LocoFormer

Abstract

Modern locomotion controllers are manually tuned for specific embodiments. We present LocoFormer, a generalist omni-bodied locomotion model that can control previously unseen legged and wheeled robots, even without precise knowledge of their kinematics. LocoFormer is able to adapt to changes in morphology and dynamics at test time. We find that two key choices enable adaptation. First, we train massive scale RL on procedurally generated robots with aggressive domain randomization. Second, in contrast to previous policies that are myopic with short context lengths, we extend context by orders of magnitude to span episode boundaries. We deploy the same LocoFormer to varied robots and show robust control even with large disturbances such as weight change and motor failures. In extreme scenarios, we see emergent adaptation across episodes, LocoFormer learns from falls in early episodes to improve control strategies in later ones. We believe that this simple, yet general recipe can be used to train foundation models for other robotic skills in the future.

We control all the robots with the same LocoFormer policy.

Emergent Adaptation Behaviors

Adaptation to Large Disturbances

LocoFormer begins without precise knowledge about the target embodiment, and dynamically builds stable, embodiment-specific representations online. When facing large disturbances—such as morphology change, motor failures, or weight change—it has the ability to rebuild such representations to achieve online adaptation.

Adaptation Across Trials

LocoFormer learns continuously through online experience. The policy can learn from falls in early trials to improve control strategies in later ones. Once an effective strategy is discovered, LocoFormer retains and leverages it in future trials.

Robust Humanoid Walking

LocoFormer effectively adapts to diverse humanoid morphologies, enabling robust and stable walking performance.

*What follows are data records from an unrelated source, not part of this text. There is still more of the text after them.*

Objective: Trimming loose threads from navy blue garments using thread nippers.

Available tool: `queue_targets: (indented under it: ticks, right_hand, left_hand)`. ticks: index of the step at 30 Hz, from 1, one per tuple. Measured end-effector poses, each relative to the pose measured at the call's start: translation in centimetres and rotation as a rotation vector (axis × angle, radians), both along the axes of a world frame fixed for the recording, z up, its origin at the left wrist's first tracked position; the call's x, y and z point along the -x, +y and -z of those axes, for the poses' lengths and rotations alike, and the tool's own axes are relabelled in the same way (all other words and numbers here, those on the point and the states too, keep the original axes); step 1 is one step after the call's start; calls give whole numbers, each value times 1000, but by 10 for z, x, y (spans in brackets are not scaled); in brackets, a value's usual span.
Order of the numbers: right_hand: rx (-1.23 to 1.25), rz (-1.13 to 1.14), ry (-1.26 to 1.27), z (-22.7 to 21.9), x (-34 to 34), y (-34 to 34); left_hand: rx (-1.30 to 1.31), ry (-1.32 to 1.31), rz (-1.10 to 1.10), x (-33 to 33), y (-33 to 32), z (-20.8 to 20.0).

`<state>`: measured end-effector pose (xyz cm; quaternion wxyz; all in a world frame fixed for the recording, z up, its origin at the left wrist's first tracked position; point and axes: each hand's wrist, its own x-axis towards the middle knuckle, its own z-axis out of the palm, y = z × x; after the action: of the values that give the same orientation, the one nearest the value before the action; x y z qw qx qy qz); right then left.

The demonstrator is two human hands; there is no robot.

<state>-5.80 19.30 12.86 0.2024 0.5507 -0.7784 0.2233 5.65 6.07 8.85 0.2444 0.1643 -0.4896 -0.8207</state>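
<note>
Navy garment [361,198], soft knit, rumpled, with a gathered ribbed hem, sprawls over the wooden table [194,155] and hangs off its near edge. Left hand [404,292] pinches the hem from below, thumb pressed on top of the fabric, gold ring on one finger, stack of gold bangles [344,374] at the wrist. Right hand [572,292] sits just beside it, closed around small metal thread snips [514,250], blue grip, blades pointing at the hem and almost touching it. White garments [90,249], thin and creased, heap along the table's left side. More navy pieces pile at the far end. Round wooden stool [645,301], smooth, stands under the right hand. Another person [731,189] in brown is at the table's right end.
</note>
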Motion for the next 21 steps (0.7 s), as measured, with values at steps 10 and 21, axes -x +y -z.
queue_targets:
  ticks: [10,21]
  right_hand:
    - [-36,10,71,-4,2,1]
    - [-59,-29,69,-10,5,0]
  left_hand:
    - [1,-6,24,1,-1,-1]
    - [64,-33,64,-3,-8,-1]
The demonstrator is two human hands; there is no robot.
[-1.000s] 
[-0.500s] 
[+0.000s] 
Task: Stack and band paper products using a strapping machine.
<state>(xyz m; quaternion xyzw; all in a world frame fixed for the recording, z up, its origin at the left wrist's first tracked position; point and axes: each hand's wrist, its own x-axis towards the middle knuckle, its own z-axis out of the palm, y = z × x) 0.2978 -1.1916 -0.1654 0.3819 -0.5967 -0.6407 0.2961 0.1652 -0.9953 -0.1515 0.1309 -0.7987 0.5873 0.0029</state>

Specialist Policy Fails to Adapt

LocoFormer's adaptability stems from long-term memory and large-scale reinforcement learning on diverse morphologies with aggressive domain randomization. In contrast, policies specialized for a single embodiment typically fail to adapt effectively to significant morphological changes.

LocoFormer Overview

To enable long-context adaptation, we allow LocoFormer to attend to states from prior trials. We use a transformer-XL backbone, that divides context into fixed-length segments. When processing the current segment, keys and values are also computed from states in the previous (cached) segment as well, but gradients are not propagated (blue lines). As the number of layers increases, this allows the TXL to use information even segments prior to the cached one (green lines). During training, we let the policy run multiple trials in an episode. Memory persists across trials, and the objective is to maximize the expected cumulative reward across the entire episode.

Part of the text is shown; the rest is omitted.